*What you are asked to do:* Check every line below, and copy those that include "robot".

*Provided material:*
====
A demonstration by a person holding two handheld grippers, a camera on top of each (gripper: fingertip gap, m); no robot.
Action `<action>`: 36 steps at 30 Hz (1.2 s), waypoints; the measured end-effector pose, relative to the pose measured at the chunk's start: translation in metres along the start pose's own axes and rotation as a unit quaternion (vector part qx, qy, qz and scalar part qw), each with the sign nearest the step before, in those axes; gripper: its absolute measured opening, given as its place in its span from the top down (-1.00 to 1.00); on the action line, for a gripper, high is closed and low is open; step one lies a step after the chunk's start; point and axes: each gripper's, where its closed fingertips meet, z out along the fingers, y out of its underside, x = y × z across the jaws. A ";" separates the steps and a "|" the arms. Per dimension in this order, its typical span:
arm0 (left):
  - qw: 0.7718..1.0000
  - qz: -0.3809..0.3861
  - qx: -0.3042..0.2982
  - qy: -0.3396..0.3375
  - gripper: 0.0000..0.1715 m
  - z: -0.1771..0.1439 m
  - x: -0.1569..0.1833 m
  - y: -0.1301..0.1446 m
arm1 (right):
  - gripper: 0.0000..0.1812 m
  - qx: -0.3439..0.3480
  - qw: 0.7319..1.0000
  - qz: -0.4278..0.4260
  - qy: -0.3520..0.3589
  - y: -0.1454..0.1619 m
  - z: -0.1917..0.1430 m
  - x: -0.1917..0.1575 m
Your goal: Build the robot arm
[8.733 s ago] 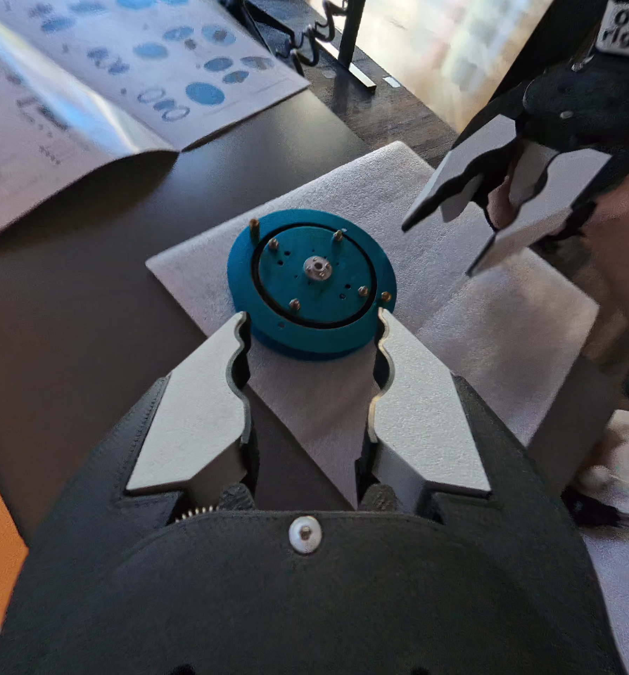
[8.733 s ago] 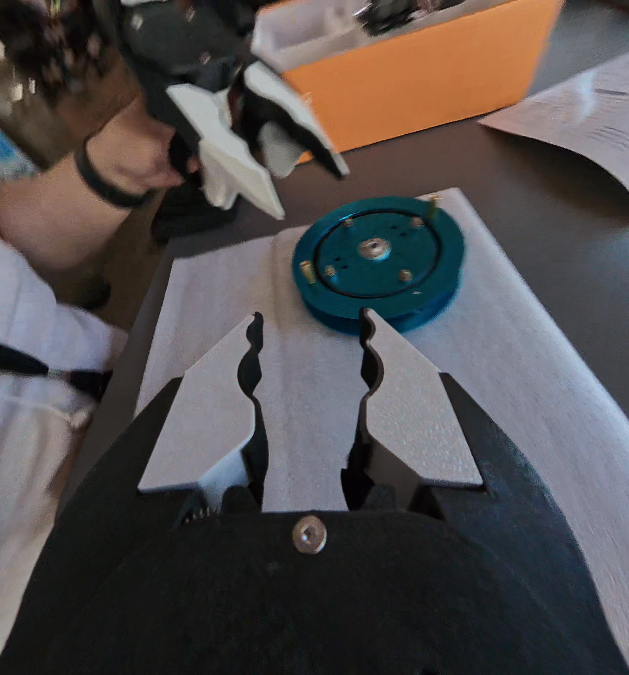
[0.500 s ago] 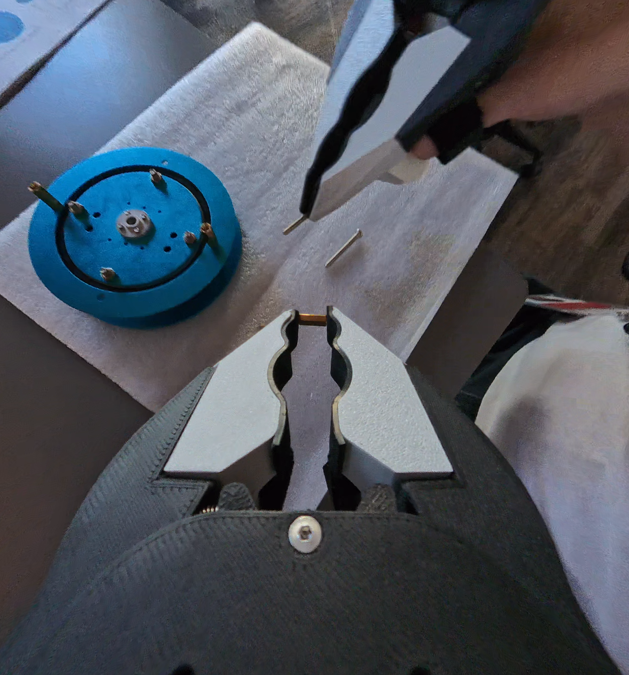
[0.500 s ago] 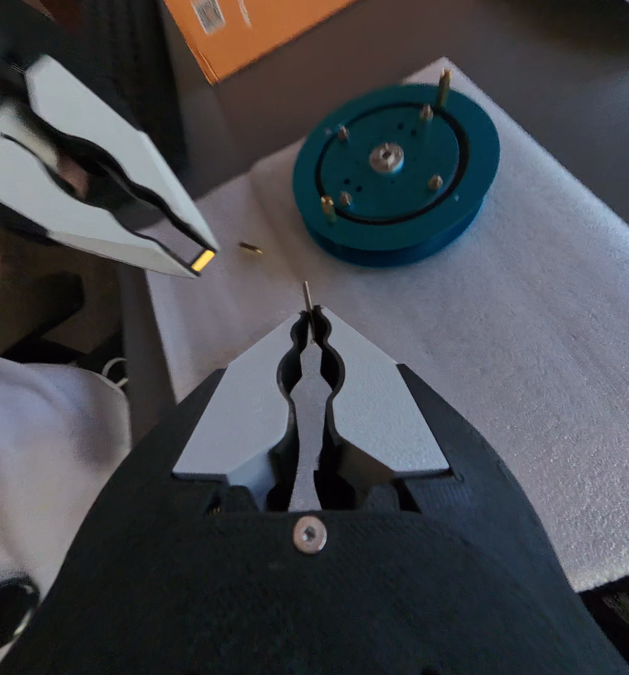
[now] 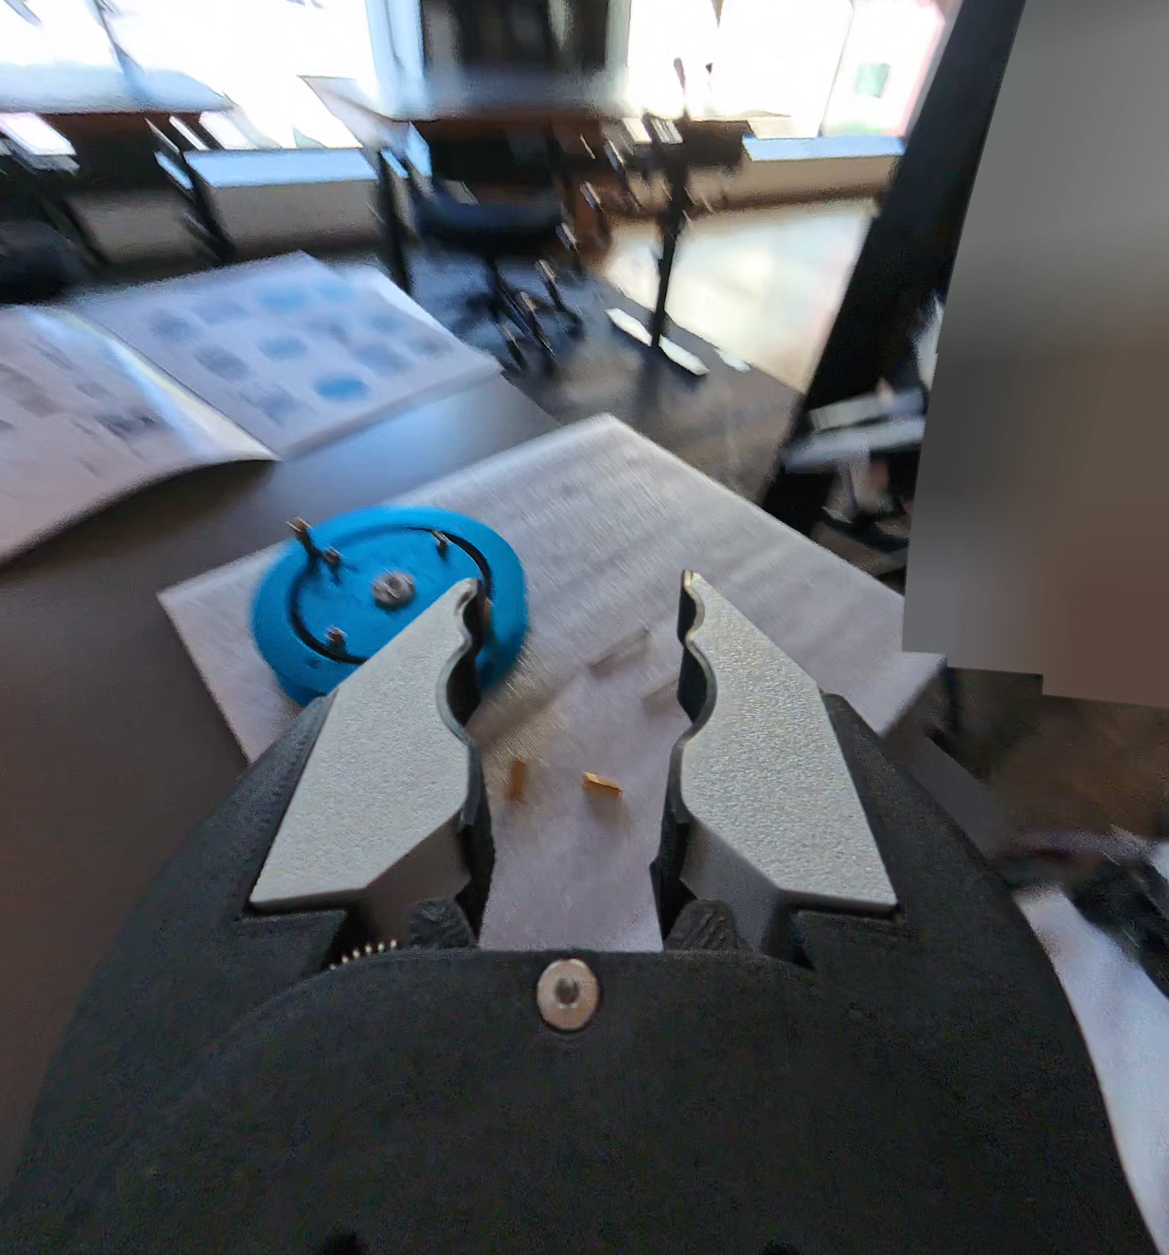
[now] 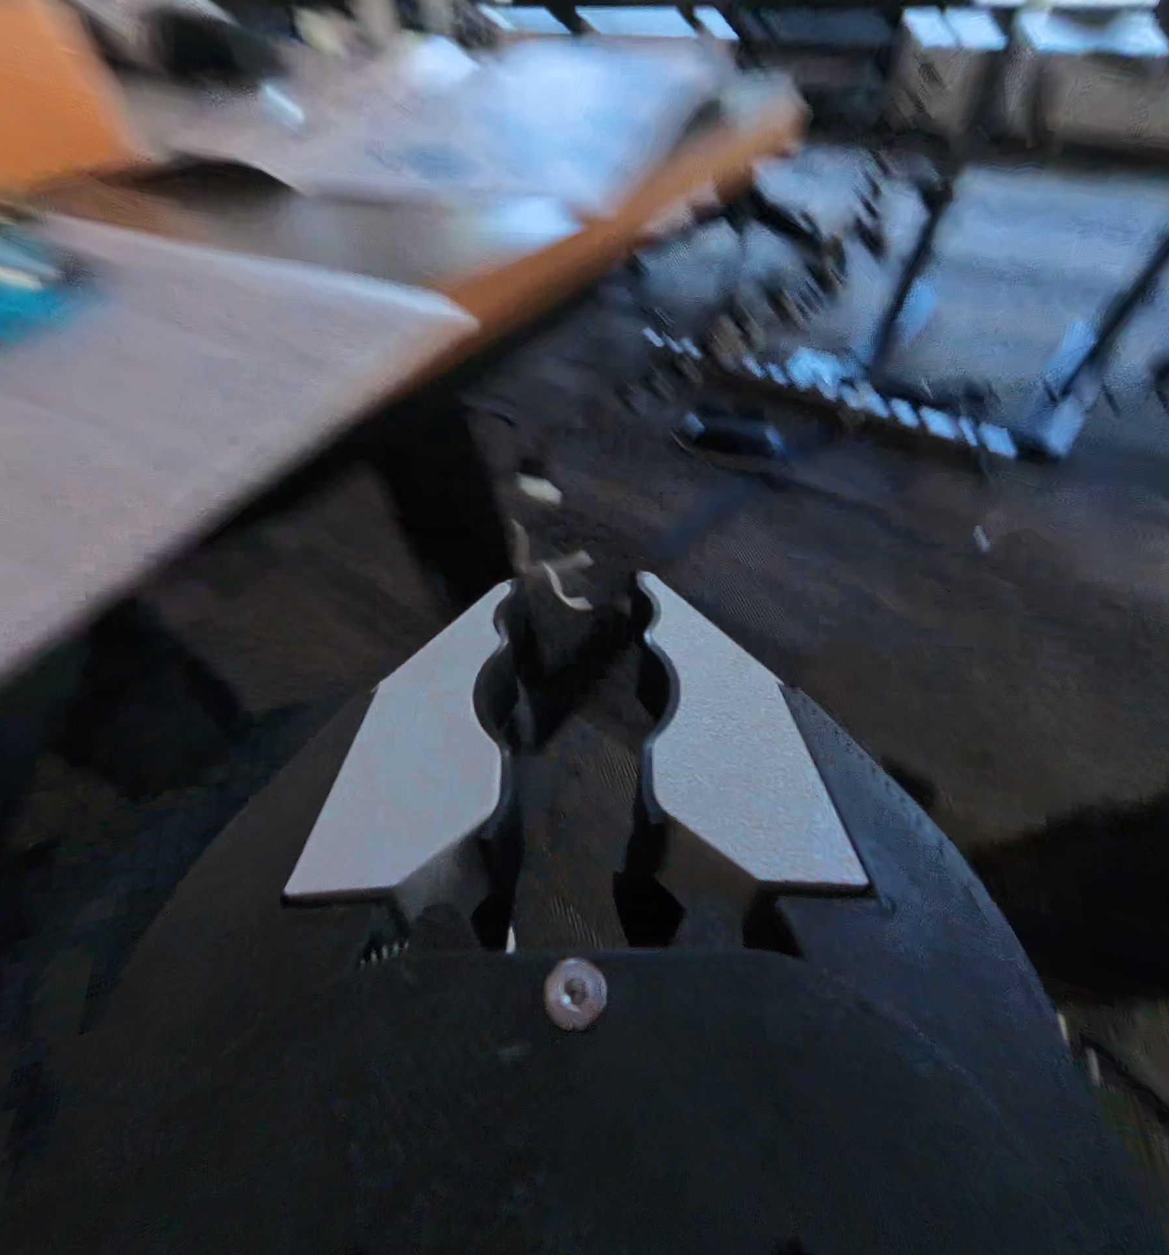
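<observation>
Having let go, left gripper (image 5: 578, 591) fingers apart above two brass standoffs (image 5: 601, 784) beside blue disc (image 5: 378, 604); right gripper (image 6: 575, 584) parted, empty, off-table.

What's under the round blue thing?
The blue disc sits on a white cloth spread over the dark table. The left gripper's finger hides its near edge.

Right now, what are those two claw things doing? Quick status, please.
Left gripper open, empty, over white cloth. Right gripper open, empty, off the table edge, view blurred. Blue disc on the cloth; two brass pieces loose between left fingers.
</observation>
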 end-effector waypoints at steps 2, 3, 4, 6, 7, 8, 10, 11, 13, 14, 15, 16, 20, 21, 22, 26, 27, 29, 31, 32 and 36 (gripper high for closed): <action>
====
*Output for this exercise:*
A demonstration by a person holding two handheld grippers, a camera on top of each (gripper: fingertip gap, m); no robot.
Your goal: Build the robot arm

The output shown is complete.